Na análise do diretor-geral da Agepen, essa foi uma operação com maior 'detalhamento' em relação às duas anteriores, feitas após as rebeliões dos dias 14 e 15 de maio




Partiu do Sindicato dos Agentes Penitenciários de Mato Grosso do Sul o alerta para o secretário interino de Justiça e Segurança Pública, Raufi Marques, sobre a correspondência interceptada em Sorocaba/SP, contendo informações sobre ações do PCC que teriam início hoje, data de “aniversário” da facção criminosa, a ser marcada por novos tumultos em penitenciárias e a prédios públicos – como ocorreu entre os dias 12 e 16 de março, em São Paulo/SP. Como precaução, o titular da Sejusp disse ter optado por uma varredura na Máxima, a fim de evitar contratempos.

Tropa de elite - A ação pode ser considerada a primeira, em grandes proporções, da Força Nacional de Segurança Pública no Estado. Foram encaminhados 150 soldados à Máxima, para se aliarem a 60 policiais militares e 40 agentes. O resultado final da “mega-operação” só se tornará público amanhã, às 9h. Porém, informações extra-oficiais indicam que o total de celulares apreendidos hoje chega a 48.
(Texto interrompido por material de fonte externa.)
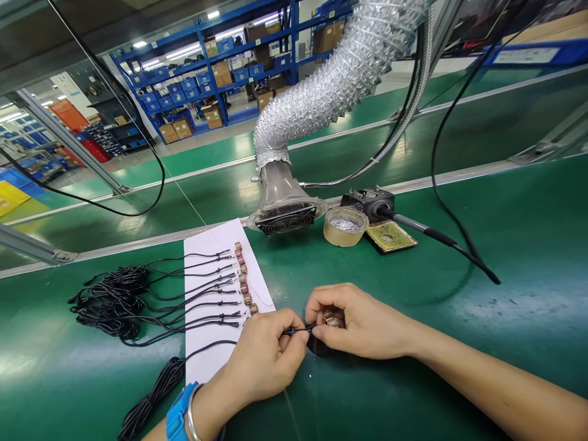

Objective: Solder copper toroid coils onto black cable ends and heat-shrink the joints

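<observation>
My left hand (275, 349) is closed, pinching a black cable (290, 331) close to its end. My right hand (351, 321) meets it fingertip to fingertip, with a small round copper-coloured part (334, 317) within its curled fingers. Whether the cable's wires join that part is hidden by the fingers. Left of my hands lies a white sheet of paper (209, 361). A row of similar small copper-coloured parts (243, 278) runs down it beside several black cable ends (223, 302). Their coiled lengths (114, 300) are heaped on the green table, and the held cable leads to a separate bundle (154, 395).
A fume extractor hood (287, 211) on a silver flexible duct (321, 86) hangs behind the paper. A soldering iron (413, 225) rests in its stand (362, 199) at the back right, near a round tub (345, 228) and a yellow sponge (390, 237).
</observation>
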Motion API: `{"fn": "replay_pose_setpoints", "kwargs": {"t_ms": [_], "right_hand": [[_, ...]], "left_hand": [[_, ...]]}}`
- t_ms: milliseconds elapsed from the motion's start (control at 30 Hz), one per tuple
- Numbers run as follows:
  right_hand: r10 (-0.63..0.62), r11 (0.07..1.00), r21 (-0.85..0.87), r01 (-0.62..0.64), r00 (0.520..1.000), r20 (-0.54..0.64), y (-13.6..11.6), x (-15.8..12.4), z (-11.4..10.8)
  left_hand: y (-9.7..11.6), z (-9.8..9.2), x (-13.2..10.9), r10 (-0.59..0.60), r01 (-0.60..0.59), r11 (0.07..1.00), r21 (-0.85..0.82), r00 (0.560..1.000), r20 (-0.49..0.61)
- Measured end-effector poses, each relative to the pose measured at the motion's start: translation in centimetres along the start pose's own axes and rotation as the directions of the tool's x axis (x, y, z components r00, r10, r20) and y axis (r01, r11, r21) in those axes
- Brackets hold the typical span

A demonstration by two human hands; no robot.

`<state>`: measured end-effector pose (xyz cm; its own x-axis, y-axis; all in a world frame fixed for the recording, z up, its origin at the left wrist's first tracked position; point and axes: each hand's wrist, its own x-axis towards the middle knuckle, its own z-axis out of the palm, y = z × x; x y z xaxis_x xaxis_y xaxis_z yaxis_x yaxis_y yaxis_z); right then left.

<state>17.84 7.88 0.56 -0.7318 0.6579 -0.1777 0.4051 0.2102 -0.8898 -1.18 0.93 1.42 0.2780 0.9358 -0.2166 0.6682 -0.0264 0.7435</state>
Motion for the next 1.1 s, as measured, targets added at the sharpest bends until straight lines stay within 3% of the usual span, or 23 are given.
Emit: {"fn": "replay_pose_setpoints", "kwargs": {"t_ms": [100,533,900,1100], "right_hand": [[0.038,0.999,0.033,-0.039,0.999,0.028,0.11,0.06,-0.17],[-0.034,0.999,-0.037,0.035,0.998,0.045,-0.09,-0.15,-0.16],[-0.079,0.991,-0.099,0.086,0.995,0.066,0.12,-0.22,-0.12],[-0.069,0.997,-0.021,0.072,0.991,0.114,-0.07,-0.05,-0.31]], "left_hand": [[0.14,-0.11,-0.02,-0.022,0.023,0.999,-0.048,1.0,0.017],[-0.06,0.04,0.02,-0.013,0.014,0.996,-0.093,1.0,0.011],[0.24,-0.09,0.12,0.009,-0.009,1.0,0.002,1.0,0.019],[-0.19,-0.19,0.02,-0.001,0.002,0.999,-0.05,1.0,0.025]]}}
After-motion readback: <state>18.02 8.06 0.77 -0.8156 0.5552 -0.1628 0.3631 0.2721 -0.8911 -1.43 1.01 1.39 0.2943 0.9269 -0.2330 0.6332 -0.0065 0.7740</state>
Fernando da Anunciação, presidente do sindicato dos agentes, ressaltou em diversas ocasiões a “impossibilidade” de se remover todos os telefones celulares do presídio – situação que levou a Justiça a determinar o bloqueio do sinal nos arredores da unidade, localizada no jardim Noroeste.

Após o motim do dia 14 e 15 de maio, o quadro registrado na Máxima era de destruição, com 60% das 179 celas prejudicadas e quase mil armas artesanais recolhidas. Semanas depois, a remoção de um detento doente deu início a um princípio de motim, logo contido pelo reforço da Polícia Militar presente no local. E, no fim da última semana, Anunciação informou que grades foram serradas em três celas, dando livre acesso ao pátio da penitenciária a cerca de 45 presos. Nessa ocasião, o sindicalista chegou a afirmar que a situação no presídio “não estava sob controle”.